MATERIAL PROVIDED:
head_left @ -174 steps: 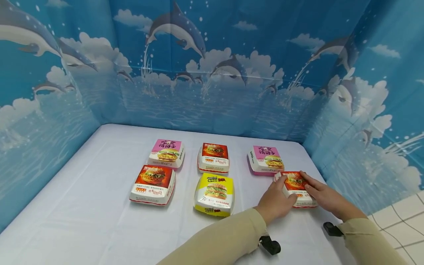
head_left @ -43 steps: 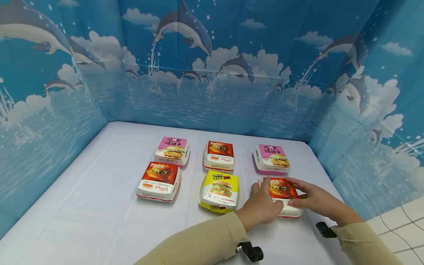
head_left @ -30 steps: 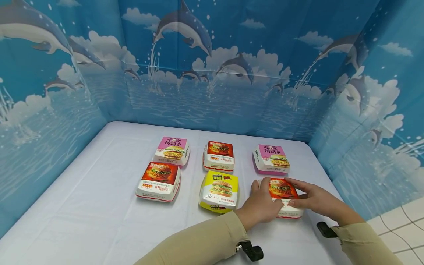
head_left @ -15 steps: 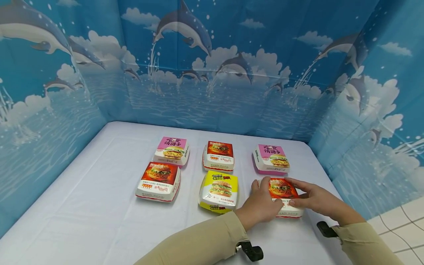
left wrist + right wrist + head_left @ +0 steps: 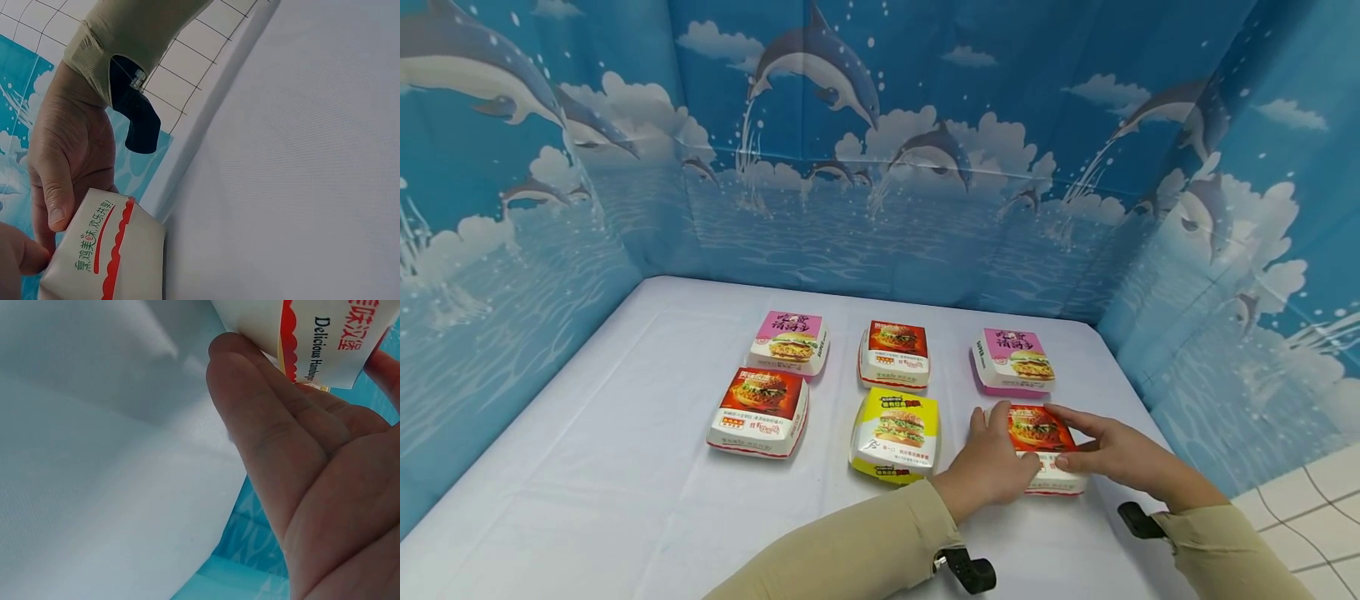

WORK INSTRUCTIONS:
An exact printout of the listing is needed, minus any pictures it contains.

ANSWER TO THIS TASK:
head_left @ -174 steps: 
head_left @ -43 steps: 
head_left @ -30 steps: 
head_left @ -15 steps: 
left wrist + right wrist + head_left @ +0 steps: 

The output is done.